Diego Muñoz
Hau Māori Rapanui: Decolonizing Easter Island
In 2001, when Rapanui people rediscovered the bilingual treaty by which his island became part of Chilean territory, a profound questioning about the historical ties with the country took place. The bilingual version contradicted the official narrative regarding the cession of sovereignty made by the Rapanui chiefs to the Chilean state in 1888. On the one hand, the treaty made explicit the existence of a native government (Hōnui tavana) who maintained the power (mana) over the territory (kaiŋa). On the other hand, Chile was conceptualized as an ally (hoa) and not as a new sovereign power. From then on, issues related to sovereignty, native governance, and decolonization became part of the local political agenda. However, the institutional implications, local conceptualizations as well as political practices and, expressions related to this historical turn have not been analyzed in depth. Through the notion of hau Māori Rapanui, this is born and being Rapanui, as well as the description of ties that bind them together, this project studies how sovereignty, governance, and decolonization are conceptualized and articulated in constructing the insular future.
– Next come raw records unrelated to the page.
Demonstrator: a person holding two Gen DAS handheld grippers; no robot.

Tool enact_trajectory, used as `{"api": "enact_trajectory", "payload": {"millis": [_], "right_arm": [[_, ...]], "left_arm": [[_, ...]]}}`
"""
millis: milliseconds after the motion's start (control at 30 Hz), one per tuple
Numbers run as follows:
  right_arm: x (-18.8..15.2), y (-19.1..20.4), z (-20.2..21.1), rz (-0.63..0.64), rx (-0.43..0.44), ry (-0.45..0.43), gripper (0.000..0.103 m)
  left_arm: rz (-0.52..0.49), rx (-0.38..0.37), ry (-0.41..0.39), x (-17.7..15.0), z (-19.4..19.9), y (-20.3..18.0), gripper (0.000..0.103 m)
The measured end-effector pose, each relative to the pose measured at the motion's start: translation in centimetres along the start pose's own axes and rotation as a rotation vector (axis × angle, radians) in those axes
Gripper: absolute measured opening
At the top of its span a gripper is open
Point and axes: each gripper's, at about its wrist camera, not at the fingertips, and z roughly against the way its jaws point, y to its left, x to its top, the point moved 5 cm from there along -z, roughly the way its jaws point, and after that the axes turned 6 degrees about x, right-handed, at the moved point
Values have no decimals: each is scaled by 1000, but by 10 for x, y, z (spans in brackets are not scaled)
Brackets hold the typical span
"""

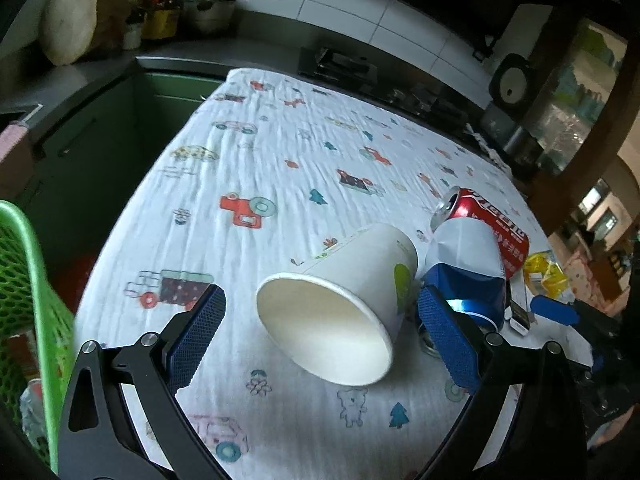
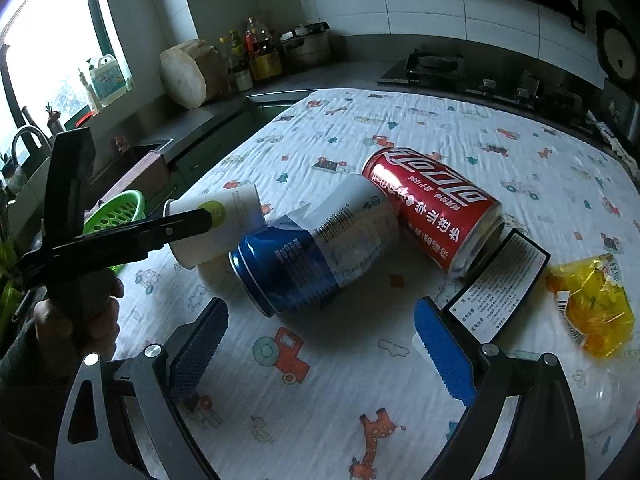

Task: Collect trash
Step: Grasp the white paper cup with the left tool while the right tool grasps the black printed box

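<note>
On the table point(image 1: 248, 152), under a white printed cloth, a paper cup point(image 1: 340, 304) on its side, mouth toward the camera, between the wide-open fingers of the left claw point(image 1: 322, 340) but not pressed by either pad. Just beside the cup, a dented blue can point(image 2: 312, 252) and a red can point(image 2: 436, 212), both lying down and touching each other, with a black box point(image 2: 500, 284) and a yellow wrapper point(image 2: 592, 304) farther right. Right claw point(image 2: 322, 350) also wide open and empty, near the blue can; green basket point(image 1: 28, 280) at the left table edge.
</note>
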Motion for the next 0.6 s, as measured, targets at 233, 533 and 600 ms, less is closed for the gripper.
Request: {"api": "enact_trajectory", "payload": {"millis": [233, 533, 600], "right_arm": [[-1, 1, -6, -2, 6, 11, 91], [-6, -9, 7, -35, -16, -20, 91], [-9, -17, 14, -50, -34, -33, 91]], "left_arm": [[-14, -76, 5, -3, -6, -5, 80], [-91, -7, -29, -9, 7, -13, 77], [-93, 4, -38, -10, 14, -12, 77]]}}
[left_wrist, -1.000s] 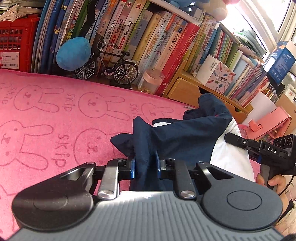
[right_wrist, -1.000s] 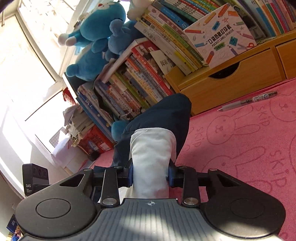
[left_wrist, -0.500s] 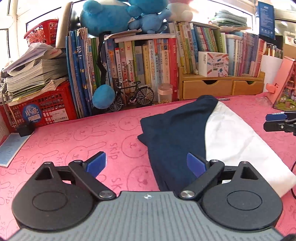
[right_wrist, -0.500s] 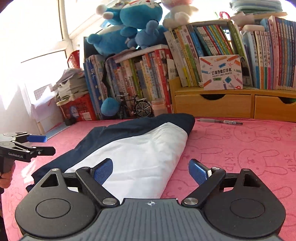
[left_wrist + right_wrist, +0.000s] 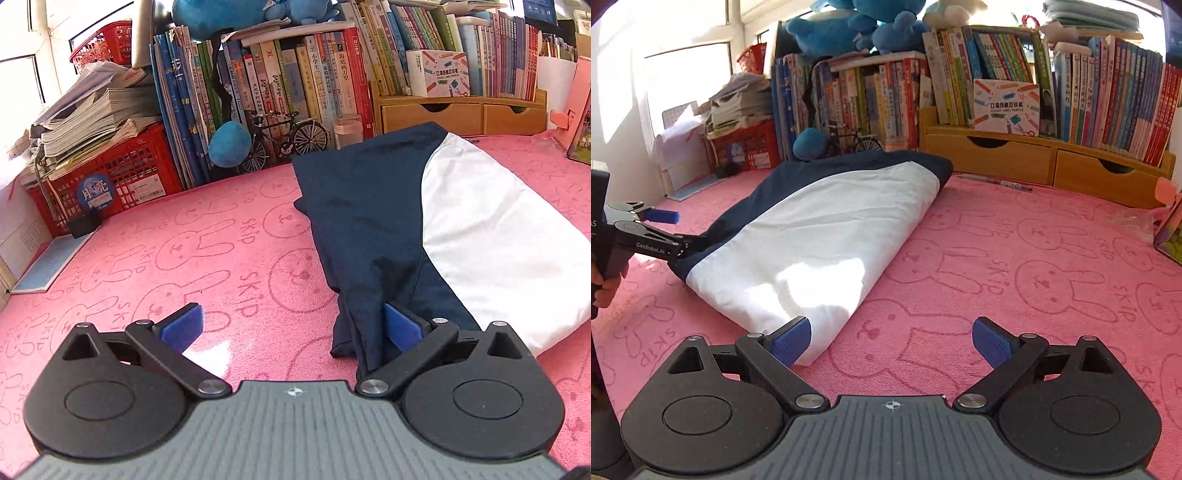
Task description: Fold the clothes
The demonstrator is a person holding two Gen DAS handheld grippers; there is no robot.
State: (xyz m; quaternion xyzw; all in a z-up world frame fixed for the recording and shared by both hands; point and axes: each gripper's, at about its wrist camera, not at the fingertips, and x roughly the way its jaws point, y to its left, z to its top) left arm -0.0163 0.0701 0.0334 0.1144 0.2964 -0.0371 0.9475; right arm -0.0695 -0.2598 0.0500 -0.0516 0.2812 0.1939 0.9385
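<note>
The table wears a pink cloth printed with rabbits and the word "SKIP". Its widest bare stretch in the right wrist view runs from 12 to 3 o'clock of the near fingers; in the left wrist view the bare stretch lies from 9 to 12 o'clock. The far edge is walled by a row of books, a red crate at 10 o'clock bearing a round blue sticker with Chinese characters, and a wooden drawer unit at 1 o'clock.

The folded garment, navy with a white panel on top, lies flat on the cloth, long axis running from the near left toward the far middle. Its fold edge faces the open pink area.

The right gripper has its fingers spreading wide, nothing between them; the left blue pad touches or sits just beside the garment's near white corner. The left gripper likewise has its fingers opening wide and empty, the right pad against the navy hem. In the right wrist view it sits at 9 o'clock, marked "GenRobot.AI", held by a hand.

A white box on the drawer unit reads "POCKET LABEL PRINTER". A pen lies along the unit's foot, beyond the garment's far tip.
</note>
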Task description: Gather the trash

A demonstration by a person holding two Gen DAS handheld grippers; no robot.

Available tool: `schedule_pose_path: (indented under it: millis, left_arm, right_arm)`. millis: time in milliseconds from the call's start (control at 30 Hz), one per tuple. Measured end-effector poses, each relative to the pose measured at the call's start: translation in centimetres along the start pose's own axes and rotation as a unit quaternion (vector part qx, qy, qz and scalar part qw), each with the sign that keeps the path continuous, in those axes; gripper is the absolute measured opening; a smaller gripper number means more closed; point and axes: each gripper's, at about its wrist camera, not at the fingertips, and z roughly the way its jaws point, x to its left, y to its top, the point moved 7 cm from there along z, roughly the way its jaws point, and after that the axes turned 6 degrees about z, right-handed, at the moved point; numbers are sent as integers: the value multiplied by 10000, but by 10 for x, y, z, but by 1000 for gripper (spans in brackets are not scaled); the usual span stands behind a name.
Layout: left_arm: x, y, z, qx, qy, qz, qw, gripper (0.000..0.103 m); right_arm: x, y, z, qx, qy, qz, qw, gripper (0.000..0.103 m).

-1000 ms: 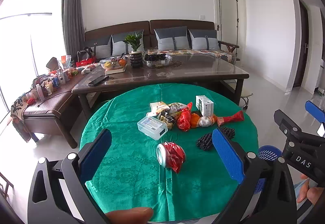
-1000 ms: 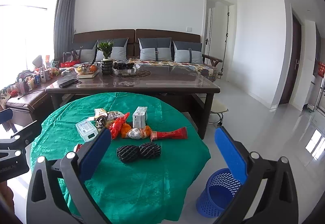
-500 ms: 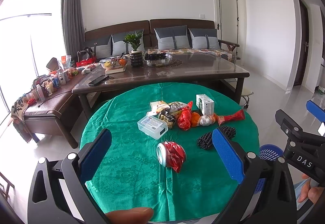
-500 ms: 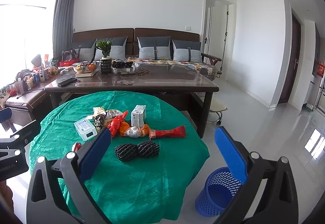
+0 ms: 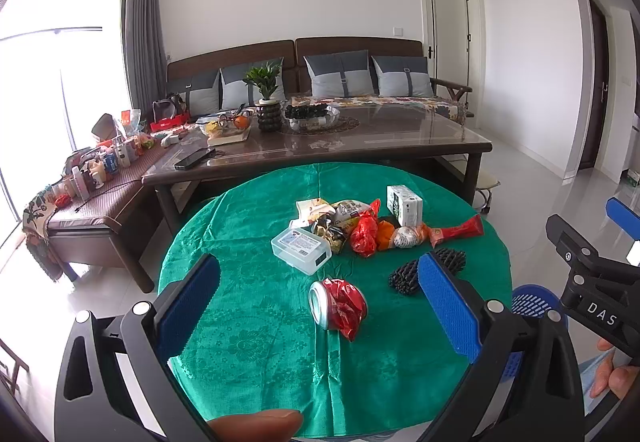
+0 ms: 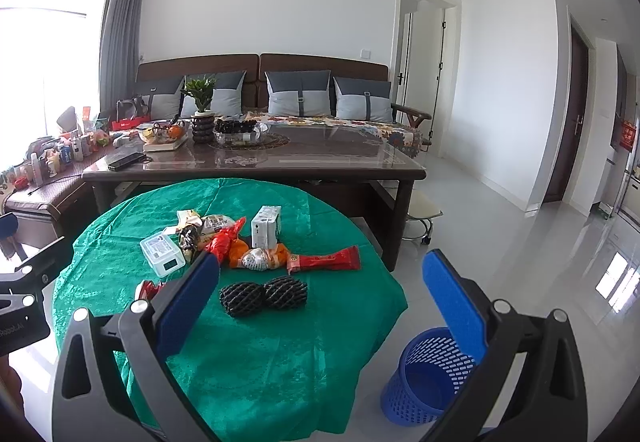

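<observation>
Trash lies on a round table with a green cloth (image 5: 260,322) (image 6: 280,354). A crushed red can (image 5: 339,306) lies nearest, between the fingers of my open, empty left gripper (image 5: 318,306). Black foam netting (image 5: 404,274) (image 6: 262,294), a clear plastic box (image 5: 301,249) (image 6: 162,253), a white carton (image 5: 404,205) (image 6: 266,227), red wrappers (image 5: 456,230) (image 6: 324,260) and snack bags (image 5: 344,217) sit behind. My right gripper (image 6: 320,302) is open and empty above the table's right edge. A blue mesh bin (image 6: 428,374) (image 5: 532,300) stands on the floor at right.
A dark coffee table (image 5: 320,149) (image 6: 256,161) with a plant, bowls and a phone stands behind the round table. A sofa (image 5: 296,77) lines the wall. A cluttered bench (image 5: 88,181) is at left. A small stool (image 6: 420,213) stands beside the coffee table.
Both grippers have drifted slightly; the right view has shifted a little so the table and bin sit slightly more to the left. Nothing was grasped or moved.
</observation>
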Motion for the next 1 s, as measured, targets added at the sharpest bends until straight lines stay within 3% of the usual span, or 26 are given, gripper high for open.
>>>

Following a historical anthropology approach, four major questions will be explored. First, what are the historicity of the native governance institutions? Second, what memories, practices, and discourses have sustained Rapanui institutions of governance? Third, how have sovereignty and decolonization been understood and performed across space and time? Fourth, how is a decolonial future imagined? The project sets out to analyze the transformations and entanglements of conceptualizations and practices of Indigenous sovereignty, native governmental institutions, and the discussion and negotiations of both in a multilayered decolonizing process.